GENEL KURUL KONUŞMASI
Konu: 2016 Yılı Merkezi Yönetim Bütçe Kanunu Tasarısı ile 2014 Yılı Merkezi Yönetim Kesin Hesap Kanunu Tasarısı 8'inci tur görüşmeleri münasebetiyle
Yasama Yılı:1
Birleşim:53
Tarih:05.03.2016

MHP GRUBU ADINA MEVLÜT KARAKAYA (Adana) - Sayın Başkan, değerli milletvekilleri; Millî Eğitim Bakanlığı, Yükseköğretim Kurulu, üniversiteler ve ÖSYM'yle ilgili bütçe konusunda söz almış bulunuyorum partim adına. Hepinizi saygılarımla selamlıyorum.

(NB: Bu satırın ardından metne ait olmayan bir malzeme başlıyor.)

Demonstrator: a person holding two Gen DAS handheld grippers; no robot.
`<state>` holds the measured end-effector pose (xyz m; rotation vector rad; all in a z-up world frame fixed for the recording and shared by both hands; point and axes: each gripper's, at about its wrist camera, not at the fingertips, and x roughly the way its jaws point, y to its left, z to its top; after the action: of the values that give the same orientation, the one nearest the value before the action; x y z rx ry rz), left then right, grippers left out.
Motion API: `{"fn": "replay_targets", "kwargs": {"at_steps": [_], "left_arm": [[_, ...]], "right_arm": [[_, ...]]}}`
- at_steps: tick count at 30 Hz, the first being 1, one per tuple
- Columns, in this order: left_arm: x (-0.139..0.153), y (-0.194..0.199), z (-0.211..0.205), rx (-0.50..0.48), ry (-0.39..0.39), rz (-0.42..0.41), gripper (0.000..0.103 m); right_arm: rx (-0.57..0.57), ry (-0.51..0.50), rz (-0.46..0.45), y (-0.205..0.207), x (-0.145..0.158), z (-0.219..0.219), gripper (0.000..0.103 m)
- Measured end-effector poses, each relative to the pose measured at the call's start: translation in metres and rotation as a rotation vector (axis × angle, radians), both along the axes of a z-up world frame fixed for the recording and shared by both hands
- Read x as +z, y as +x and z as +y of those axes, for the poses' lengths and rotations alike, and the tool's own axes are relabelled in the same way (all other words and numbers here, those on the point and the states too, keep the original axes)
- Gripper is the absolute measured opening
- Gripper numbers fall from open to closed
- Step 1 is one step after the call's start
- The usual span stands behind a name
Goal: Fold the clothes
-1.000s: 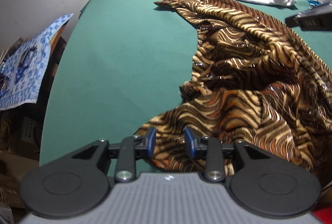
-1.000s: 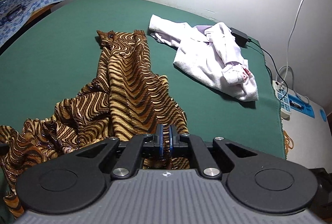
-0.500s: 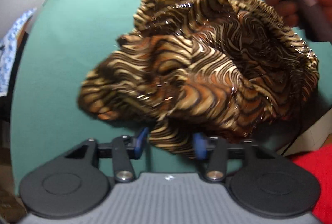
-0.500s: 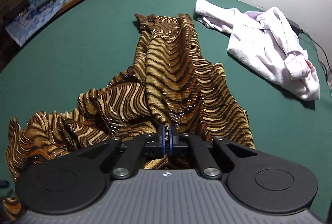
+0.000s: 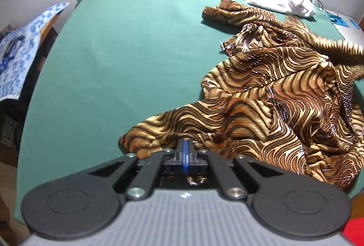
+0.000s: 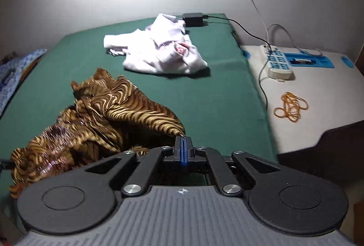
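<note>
A shiny brown-and-gold striped garment (image 5: 273, 91) lies crumpled on the green table (image 5: 113, 52). My left gripper (image 5: 185, 152) is at its near edge, jaws closing to a tight pinch with the hem caught between the blue pads. In the right wrist view my right gripper (image 6: 183, 145) is shut on a pointed corner of the same garment (image 6: 136, 114), holding it stretched up off the table. That raised strip shows blurred at the right edge of the left wrist view. A crumpled white garment (image 6: 163, 57) lies farther back.
A black adapter (image 6: 193, 19) sits at the table's far corner with its cable running to a power strip (image 6: 277, 61) on a white side surface, beside loose rubber bands (image 6: 290, 107). A blue-patterned cloth (image 5: 20, 50) hangs left of the table.
The left jaws went from open beside the hem to pressed together on it. The right gripper swung right with its corner of the garment, stretching the fabric out across the table.
</note>
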<state>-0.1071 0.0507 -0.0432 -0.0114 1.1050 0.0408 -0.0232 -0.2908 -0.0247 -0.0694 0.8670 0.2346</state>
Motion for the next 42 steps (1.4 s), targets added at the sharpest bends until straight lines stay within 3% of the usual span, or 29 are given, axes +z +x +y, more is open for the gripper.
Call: {"fn": "replay_targets", "kwargs": {"at_steps": [1, 3, 5, 7, 8, 12, 14, 15, 17, 20, 22, 25, 27, 29, 32, 34, 39, 42], "left_arm": [[-0.001, -0.001, 0.003, -0.009, -0.01, 0.007, 0.004], [-0.002, -0.003, 0.005, -0.03, -0.016, 0.021, 0.009], [-0.004, -0.011, 0.003, -0.055, -0.02, 0.039, 0.015], [-0.006, -0.018, 0.0, -0.079, -0.024, 0.057, 0.028], [-0.007, -0.022, -0.001, -0.086, -0.028, 0.065, 0.035], [-0.014, -0.034, -0.003, -0.093, -0.058, 0.087, 0.057], [-0.015, -0.038, -0.004, -0.106, -0.082, 0.089, 0.063], [-0.016, -0.038, -0.006, -0.118, -0.09, 0.088, 0.067], [-0.019, -0.037, -0.01, -0.136, -0.096, 0.088, 0.067], [-0.022, -0.031, -0.014, -0.148, -0.12, 0.081, 0.066], [-0.023, -0.022, -0.019, -0.156, -0.125, 0.068, 0.06], [-0.024, -0.004, -0.028, -0.166, -0.096, 0.037, 0.045], [-0.026, 0.009, -0.036, -0.166, -0.038, 0.018, 0.015], [-0.026, 0.021, -0.042, -0.169, -0.009, 0.006, 0.005], [-0.022, 0.031, -0.043, -0.156, -0.005, -0.009, 0.0], [-0.02, 0.031, -0.039, -0.138, 0.004, -0.016, 0.0], [-0.021, 0.02, -0.015, -0.093, -0.087, 0.027, 0.003], [-0.015, 0.003, -0.004, -0.101, -0.152, 0.033, 0.014]], "right_arm": [[0.004, -0.047, -0.005, -0.002, -0.002, 0.003, 0.008], [0.044, -0.082, -0.05, -0.005, -0.001, 0.019, 0.012], [0.159, -0.002, -0.081, -0.004, 0.005, 0.045, 0.022], [0.272, 0.081, -0.1, 0.001, 0.008, 0.075, 0.051], [0.32, 0.113, -0.102, 0.005, 0.008, 0.091, 0.052], [0.484, 0.134, 0.043, 0.04, -0.019, 0.159, 0.051], [0.532, 0.094, 0.11, 0.051, -0.035, 0.18, 0.041], [0.534, 0.09, 0.125, 0.056, -0.036, 0.183, 0.006], [0.526, 0.094, 0.147, 0.066, -0.035, 0.185, 0.0], [0.475, 0.212, 0.069, 0.076, 0.001, 0.168, 0.0], [0.435, 0.31, 0.006, 0.081, 0.029, 0.153, 0.0], [0.362, 0.434, -0.122, 0.086, 0.07, 0.13, 0.0], [0.305, 0.502, -0.21, 0.086, 0.092, 0.114, 0.0], [0.237, 0.527, -0.299, 0.087, 0.107, 0.1, 0.0], [0.126, 0.473, -0.381, 0.087, 0.114, 0.083, 0.0], [0.049, 0.361, -0.389, 0.089, 0.106, 0.076, 0.0], [-0.078, 0.188, -0.278, 0.093, 0.061, 0.047, 0.0], [-0.129, -0.06, -0.225, 0.09, 0.029, 0.041, 0.003]]}}
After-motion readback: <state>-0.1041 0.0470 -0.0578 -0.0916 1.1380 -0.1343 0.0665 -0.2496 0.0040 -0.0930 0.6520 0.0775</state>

Değerli milletvekilleri, üniversitelerin temel amacı, bilgiyi üretmek, yaymak ve kullanılabilir hâle getirmektir. Üniversitelerimiz bu üç konuda Türk toplumuna karşı sorumluluğunu maalesef yerine getiremez hâldedir. Bologna Süreci'nin bir gerekliliği olan iş piyasasının taleplerine uygun eleman yetiştirme davranışı, üniversitelerin temel amacı olan ilim ve bilim icrasını gölgede bırakmıştır. Bugün evlatlarımızdan biri, bir edebiyat yahut bir mühendislik bölümünden mezun olduğunda "Dört yıl boyunca ne yaptın?" sorusuna diplomalarından başka bir şeyle cevap veremez hâldedir. Üniversitelerimizin öğrencilerimize sağlamakla yükümlü olduğu entelektüel bilgi birikimi ve kapasite, diplomanın kendi başına bir amaç hâline gelmesinin gölgesinde kalmıştır.

Bugün dünyada iki ana trend olduğunu görüyoruz. Birincisi: Temel bilimlere yeterli ölçüde yatırım yapmak. Ama, gelin, bakın ki ülkemizde bugün fizik ve kimya bölümlerini tercih eden bir tek öğrencinin olmadığı üniversiteler var.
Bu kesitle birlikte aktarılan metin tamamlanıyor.